Los acreditados de Casa Rosada protestaron en Plaza de Mayo contra las restricciones en su trabajo.

Las restricciones también alcanzan a distintas áreas vinculadas al funcionamiento de la administración presidencial. Entre ellas se encuentra el sector donde desarrolla buena parte de su actividad el asesor Santiago Caputo, incluido el Salón Martín Fierro, en el primer piso. Los acreditados quedaron reducidos a un circuito acotado integrado por la sala de prensa, la cafetería, el área de recepción y el Patio Malvinas, sin posibilidad de desplazarse más allá de esos límites.

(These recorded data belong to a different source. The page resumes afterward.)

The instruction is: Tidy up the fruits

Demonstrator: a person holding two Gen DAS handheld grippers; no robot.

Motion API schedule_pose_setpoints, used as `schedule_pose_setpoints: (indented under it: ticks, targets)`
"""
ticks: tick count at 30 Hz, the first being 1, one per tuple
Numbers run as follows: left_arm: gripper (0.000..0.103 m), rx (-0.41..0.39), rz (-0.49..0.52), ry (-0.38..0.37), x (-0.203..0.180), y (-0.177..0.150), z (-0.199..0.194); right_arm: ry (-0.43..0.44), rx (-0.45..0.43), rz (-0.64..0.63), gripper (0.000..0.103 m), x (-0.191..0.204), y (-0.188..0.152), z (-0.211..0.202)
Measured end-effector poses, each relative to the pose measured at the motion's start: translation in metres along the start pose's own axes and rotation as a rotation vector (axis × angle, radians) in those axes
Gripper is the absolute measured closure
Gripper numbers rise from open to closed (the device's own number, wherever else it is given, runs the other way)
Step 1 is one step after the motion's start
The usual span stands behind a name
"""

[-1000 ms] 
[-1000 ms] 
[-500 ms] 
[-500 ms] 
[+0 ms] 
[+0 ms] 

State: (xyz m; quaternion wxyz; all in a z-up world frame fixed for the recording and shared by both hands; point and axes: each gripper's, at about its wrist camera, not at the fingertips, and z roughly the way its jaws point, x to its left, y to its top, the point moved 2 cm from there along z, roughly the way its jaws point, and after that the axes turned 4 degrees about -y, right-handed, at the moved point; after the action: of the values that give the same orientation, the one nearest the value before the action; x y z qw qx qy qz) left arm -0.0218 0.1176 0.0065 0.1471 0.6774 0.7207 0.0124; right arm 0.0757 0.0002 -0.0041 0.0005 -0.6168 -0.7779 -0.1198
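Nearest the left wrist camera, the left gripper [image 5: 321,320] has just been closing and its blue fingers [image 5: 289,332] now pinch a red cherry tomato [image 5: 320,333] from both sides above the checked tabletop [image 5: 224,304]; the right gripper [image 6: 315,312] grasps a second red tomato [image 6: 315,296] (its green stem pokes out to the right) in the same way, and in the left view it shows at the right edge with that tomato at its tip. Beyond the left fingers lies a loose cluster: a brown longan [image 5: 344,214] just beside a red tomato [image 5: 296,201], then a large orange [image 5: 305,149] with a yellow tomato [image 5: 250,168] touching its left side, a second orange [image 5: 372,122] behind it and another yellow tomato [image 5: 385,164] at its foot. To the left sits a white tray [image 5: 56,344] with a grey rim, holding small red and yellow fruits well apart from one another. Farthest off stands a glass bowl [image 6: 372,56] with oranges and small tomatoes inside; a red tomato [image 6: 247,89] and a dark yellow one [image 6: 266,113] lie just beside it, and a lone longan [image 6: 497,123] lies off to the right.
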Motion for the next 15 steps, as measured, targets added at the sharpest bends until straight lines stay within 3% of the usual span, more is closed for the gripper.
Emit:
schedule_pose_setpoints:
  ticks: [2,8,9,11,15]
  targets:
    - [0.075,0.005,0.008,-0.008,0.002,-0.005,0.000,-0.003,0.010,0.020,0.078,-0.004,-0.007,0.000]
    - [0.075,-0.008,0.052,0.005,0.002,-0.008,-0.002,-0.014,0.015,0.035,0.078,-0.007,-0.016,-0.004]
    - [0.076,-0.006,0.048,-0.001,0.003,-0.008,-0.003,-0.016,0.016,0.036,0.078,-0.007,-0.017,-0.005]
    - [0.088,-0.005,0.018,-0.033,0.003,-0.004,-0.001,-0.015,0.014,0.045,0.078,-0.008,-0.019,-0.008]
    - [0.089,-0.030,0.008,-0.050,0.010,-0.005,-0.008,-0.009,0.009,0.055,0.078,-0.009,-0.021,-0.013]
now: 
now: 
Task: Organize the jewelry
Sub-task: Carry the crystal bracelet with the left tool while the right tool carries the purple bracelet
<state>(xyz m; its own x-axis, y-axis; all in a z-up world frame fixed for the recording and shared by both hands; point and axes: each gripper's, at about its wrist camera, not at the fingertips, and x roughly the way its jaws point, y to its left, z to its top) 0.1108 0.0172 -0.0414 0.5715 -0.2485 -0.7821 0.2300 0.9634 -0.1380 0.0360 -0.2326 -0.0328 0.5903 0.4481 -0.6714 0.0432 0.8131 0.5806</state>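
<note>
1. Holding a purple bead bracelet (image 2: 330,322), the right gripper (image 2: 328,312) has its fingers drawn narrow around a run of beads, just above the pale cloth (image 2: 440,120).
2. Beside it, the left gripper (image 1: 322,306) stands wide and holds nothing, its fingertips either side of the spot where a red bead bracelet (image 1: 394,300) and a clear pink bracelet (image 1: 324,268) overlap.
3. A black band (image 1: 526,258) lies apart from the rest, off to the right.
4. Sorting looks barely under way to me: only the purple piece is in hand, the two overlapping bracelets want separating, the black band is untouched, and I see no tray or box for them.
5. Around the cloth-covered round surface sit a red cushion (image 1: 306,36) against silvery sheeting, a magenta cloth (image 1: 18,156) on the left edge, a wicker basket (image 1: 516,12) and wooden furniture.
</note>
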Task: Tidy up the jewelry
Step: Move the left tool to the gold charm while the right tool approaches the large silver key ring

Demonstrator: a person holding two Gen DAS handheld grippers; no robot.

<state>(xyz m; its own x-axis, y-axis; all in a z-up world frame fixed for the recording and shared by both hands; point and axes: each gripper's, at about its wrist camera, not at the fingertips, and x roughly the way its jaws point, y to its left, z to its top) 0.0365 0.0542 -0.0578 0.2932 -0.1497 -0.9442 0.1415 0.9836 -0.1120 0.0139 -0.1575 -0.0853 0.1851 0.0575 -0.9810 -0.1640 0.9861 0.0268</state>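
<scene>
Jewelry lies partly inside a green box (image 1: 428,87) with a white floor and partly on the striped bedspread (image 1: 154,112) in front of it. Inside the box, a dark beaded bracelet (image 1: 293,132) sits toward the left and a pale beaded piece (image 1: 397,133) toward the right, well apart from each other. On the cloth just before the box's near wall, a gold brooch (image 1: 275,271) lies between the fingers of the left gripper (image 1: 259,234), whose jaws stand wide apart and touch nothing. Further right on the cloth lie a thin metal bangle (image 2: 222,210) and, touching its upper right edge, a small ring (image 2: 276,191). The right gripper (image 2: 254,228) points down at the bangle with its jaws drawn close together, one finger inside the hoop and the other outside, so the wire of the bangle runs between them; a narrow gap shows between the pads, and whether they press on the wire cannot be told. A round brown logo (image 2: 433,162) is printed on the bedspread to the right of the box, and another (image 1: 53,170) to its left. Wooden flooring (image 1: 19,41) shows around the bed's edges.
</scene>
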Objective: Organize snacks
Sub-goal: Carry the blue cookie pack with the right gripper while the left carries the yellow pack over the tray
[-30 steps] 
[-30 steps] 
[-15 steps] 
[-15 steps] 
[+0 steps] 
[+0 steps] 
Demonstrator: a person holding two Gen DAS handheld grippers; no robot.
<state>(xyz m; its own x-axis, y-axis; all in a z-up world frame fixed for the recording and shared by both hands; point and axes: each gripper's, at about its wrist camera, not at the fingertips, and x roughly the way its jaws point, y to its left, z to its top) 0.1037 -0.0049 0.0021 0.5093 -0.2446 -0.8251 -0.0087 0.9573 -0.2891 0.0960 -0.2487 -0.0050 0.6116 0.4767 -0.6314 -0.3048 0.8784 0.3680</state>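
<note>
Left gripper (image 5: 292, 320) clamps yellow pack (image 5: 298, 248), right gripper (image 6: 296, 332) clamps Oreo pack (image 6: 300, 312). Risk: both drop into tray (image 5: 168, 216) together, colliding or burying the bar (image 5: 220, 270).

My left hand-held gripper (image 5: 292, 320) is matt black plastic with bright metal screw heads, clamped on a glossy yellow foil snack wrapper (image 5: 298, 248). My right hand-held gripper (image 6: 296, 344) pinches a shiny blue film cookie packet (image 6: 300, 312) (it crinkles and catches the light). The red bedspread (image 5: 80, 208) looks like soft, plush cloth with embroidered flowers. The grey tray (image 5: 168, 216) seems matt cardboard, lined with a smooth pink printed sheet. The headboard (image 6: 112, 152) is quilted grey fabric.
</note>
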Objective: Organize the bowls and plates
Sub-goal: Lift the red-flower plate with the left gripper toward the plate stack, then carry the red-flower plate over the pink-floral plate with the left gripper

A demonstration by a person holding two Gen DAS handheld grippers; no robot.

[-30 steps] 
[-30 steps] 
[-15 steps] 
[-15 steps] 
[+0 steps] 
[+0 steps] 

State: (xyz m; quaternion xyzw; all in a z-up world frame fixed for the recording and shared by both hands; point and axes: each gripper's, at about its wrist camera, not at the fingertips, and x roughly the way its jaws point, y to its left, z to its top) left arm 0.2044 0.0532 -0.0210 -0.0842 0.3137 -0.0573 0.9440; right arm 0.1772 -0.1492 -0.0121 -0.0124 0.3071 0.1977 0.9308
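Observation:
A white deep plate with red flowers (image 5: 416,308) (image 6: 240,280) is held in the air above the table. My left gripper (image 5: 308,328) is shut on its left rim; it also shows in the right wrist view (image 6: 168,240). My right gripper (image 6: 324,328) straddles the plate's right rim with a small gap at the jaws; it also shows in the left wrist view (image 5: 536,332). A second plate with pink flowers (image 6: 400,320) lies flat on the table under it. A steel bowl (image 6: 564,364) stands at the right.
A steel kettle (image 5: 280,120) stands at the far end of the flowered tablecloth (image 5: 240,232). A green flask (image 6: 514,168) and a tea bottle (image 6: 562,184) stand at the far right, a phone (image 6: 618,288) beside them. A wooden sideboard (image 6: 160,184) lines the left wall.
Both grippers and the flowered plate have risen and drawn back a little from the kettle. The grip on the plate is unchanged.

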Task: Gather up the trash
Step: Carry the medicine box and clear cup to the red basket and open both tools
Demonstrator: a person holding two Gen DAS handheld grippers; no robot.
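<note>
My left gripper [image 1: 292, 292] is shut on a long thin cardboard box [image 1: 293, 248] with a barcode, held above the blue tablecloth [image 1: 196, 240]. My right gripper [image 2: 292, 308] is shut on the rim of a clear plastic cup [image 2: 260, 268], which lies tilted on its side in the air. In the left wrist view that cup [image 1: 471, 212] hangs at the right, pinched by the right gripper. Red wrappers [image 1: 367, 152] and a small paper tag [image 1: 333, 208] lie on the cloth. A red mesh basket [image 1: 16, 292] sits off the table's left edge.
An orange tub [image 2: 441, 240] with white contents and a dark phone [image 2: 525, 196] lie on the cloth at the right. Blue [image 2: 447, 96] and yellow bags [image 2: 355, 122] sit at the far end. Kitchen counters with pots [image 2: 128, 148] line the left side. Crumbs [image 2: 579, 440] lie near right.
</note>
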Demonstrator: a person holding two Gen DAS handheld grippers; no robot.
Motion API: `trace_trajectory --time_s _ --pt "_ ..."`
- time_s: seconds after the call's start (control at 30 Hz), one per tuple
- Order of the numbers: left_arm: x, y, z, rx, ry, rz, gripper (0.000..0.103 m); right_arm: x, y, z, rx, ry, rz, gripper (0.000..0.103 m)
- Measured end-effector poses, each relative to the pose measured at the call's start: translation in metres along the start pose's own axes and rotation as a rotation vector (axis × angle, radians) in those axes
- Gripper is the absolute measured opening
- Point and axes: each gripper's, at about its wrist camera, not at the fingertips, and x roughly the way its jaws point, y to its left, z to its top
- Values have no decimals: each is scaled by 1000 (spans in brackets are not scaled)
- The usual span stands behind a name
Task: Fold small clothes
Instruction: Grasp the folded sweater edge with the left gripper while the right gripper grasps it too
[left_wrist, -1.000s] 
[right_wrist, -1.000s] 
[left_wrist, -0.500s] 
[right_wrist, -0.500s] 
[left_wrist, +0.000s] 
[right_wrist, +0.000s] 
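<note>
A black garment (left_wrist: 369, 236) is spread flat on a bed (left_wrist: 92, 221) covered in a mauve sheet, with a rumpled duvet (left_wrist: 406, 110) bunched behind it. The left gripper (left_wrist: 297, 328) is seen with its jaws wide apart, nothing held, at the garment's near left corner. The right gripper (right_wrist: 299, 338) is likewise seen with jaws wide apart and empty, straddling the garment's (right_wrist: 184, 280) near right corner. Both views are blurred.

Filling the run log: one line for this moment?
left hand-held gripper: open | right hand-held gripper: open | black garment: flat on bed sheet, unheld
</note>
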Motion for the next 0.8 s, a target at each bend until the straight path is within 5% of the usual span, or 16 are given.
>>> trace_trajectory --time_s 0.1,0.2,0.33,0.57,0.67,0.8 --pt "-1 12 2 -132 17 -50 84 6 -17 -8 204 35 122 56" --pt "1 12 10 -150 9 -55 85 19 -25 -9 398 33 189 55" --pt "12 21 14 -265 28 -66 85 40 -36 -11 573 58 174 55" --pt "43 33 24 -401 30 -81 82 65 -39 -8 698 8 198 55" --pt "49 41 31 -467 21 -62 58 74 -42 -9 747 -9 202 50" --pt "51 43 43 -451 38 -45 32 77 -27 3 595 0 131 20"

A la reducción de los espacios habilitados se sumaron cambios materiales dentro del edificio. Diversos accesos y pasillos fueron cubiertos con vidrios esmerilados para impedir la visualización de sectores internos que antes podían observarse desde las áreas de circulación. También comenzó a aplicarse un nuevo sistema de control mediante el cual los periodistas deben entregar sus credenciales al abandonar la Casa Rosada y recuperarlas recién al día siguiente.

Los vidrios esmeriladores que dan al Patio de las Palmeras de la Casa Rosada.

Cuando estas medidas comenzaron a regir, el vocero presidencial Manuel Adorni aseguró que respondían a criterios de seguridad definidos por Casa Militar y la Secretaría de Comunicación. “No es censura”, sostuvo entonces. Pero para los acreditados la discusión nunca se limitó a la posibilidad formal de ingresar al edificio. El reclamo apunta a las condiciones concretas en las que se desarrolla la cobertura periodística y a la creciente dificultad para acceder a información de manera independiente de los canales oficiales.

La protesta de este lunes tuvo además una carga simbólica particular. Se realizó en el marco del Día del Periodista, una fecha que suele estar atravesada por reflexiones sobre la libertad de expresión y el acceso a la información pública. La imagen de la bandera desplegada frente a la Casa Rosada resumió esa tensión. La sala está abierta. Los periodistas volvieron a entrar. Pero las restricciones permanecen. Y con ellas, advierten los acreditados, también permanecen los obstáculos para ejercer plenamente el oficio de contar lo que ocurre detrás de las paredes donde se toman las decisiones más importantes del país.